* Exercise brief *
Your answer must be the full listing below, repeated exactly, with no pictures in it.

#### Data block ####

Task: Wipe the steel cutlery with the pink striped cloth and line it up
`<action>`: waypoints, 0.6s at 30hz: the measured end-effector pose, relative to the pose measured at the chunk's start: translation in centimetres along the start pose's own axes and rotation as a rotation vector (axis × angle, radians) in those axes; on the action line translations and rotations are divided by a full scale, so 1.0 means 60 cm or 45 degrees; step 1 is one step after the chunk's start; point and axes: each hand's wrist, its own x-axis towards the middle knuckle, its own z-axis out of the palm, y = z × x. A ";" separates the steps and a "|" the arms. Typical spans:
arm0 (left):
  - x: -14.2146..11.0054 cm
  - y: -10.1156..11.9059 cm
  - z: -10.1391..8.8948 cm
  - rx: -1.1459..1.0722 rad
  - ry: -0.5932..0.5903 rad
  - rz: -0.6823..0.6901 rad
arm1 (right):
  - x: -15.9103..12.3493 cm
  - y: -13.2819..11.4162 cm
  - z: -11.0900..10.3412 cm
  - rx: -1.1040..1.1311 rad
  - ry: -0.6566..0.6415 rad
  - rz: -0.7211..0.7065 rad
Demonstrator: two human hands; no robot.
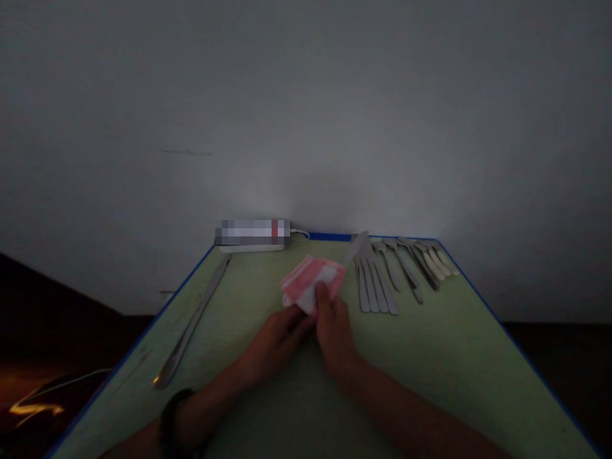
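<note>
A folded pink-and-white cloth (306, 280) is held over the middle of the table. My right hand (337, 331) grips it, with the thumb pressed on top. My left hand (277, 338) is closed at the cloth's lower left edge, its fingers curled partly beneath; whatever they hold is hidden. Past the cloth's upper right side a flat metal blade (356, 247) shows, slanting up and away. Its other end is out of sight, and I cannot tell if it is inside the cloth. Just right of it, several forks (373, 287) lie side by side.
Several spoons (387, 264) and other cutlery with pale handles (436, 262) lie at the right rear of the green, blue-edged table (459, 370). One long metal utensil (196, 322) lies along the left. A blurred-out box (251, 233) with a white cable stands against the wall (306, 115).
</note>
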 end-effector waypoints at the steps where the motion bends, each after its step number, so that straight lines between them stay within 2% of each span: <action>1: 0.000 -0.001 0.000 0.022 0.022 -0.023 | -0.009 0.005 0.004 -0.023 -0.011 -0.002; 6: -0.001 0.002 0.000 -0.025 0.013 -0.062 | -0.022 0.004 0.007 -0.042 -0.035 -0.062; 12: 0.000 0.004 -0.001 -0.104 0.022 -0.088 | -0.026 -0.007 0.010 0.003 -0.036 -0.044; 15: -0.007 0.014 -0.005 -0.087 0.018 -0.054 | -0.002 -0.031 -0.004 0.014 0.002 -0.079; 18: -0.019 0.025 -0.012 -0.035 -0.065 -0.042 | 0.043 -0.068 -0.042 0.059 0.085 -0.247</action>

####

* Reply *
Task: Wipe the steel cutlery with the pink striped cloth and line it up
`<action>`: waypoints, 0.6s at 30hz: the measured end-effector pose, relative to the pose measured at the chunk's start: translation in centimetres along the start pose's own axes and rotation as a rotation vector (axis × angle, radians) in those axes; on the action line translations and rotations are divided by a full scale, so 1.0 means 60 cm or 45 degrees; step 1 is one step after the chunk's start; point and axes: each hand's wrist, its own x-axis towards the middle knuckle, its own z-axis out of the palm, y = z × x. A ";" separates the steps and a "|" the arms. Typical spans:
arm0 (left):
  - x: -14.2146..11.0054 cm
  - y: -10.1156..11.9059 cm
  - z: -10.1391..8.8948 cm
  - rx: -1.1459..1.0722 rad
  - ry: -0.5932..0.5903 rad
  - rz: -0.6823..0.6901 rad
arm1 (right):
  - x: -15.9103..12.3493 cm
  - y: -13.2819..11.4162 cm
  - z: -11.0900..10.3412 cm
  - rx: -1.1040..1.1311 rad
  - ry: -0.6566..0.6415 rad
  - rz: -0.7211..0.7065 rad
Demonstrator: two human hands; no robot.
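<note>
A folded pink-and-white cloth (306, 280) is held over the middle of the table. My right hand (337, 331) grips it, with the thumb pressed on top. My left hand (277, 338) is closed at the cloth's lower left edge, its fingers curled partly beneath; whatever they hold is hidden. Past the cloth's upper right side a flat metal blade (356, 247) shows, slanting up and away. Its other end is out of sight, and I cannot tell if it is inside the cloth. Just right of it, several forks (373, 287) lie side by side.
Several spoons (387, 264) and other cutlery with pale handles (436, 262) lie at the right rear of the green, blue-edged table (459, 370). One long metal utensil (196, 322) lies along the left. A blurred-out box (251, 233) with a white cable stands against the wall (306, 115).
</note>
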 end-effector waypoints at the steps where the motion bends, each after its step number, so that straight lines between them stay within 2% of each span: <action>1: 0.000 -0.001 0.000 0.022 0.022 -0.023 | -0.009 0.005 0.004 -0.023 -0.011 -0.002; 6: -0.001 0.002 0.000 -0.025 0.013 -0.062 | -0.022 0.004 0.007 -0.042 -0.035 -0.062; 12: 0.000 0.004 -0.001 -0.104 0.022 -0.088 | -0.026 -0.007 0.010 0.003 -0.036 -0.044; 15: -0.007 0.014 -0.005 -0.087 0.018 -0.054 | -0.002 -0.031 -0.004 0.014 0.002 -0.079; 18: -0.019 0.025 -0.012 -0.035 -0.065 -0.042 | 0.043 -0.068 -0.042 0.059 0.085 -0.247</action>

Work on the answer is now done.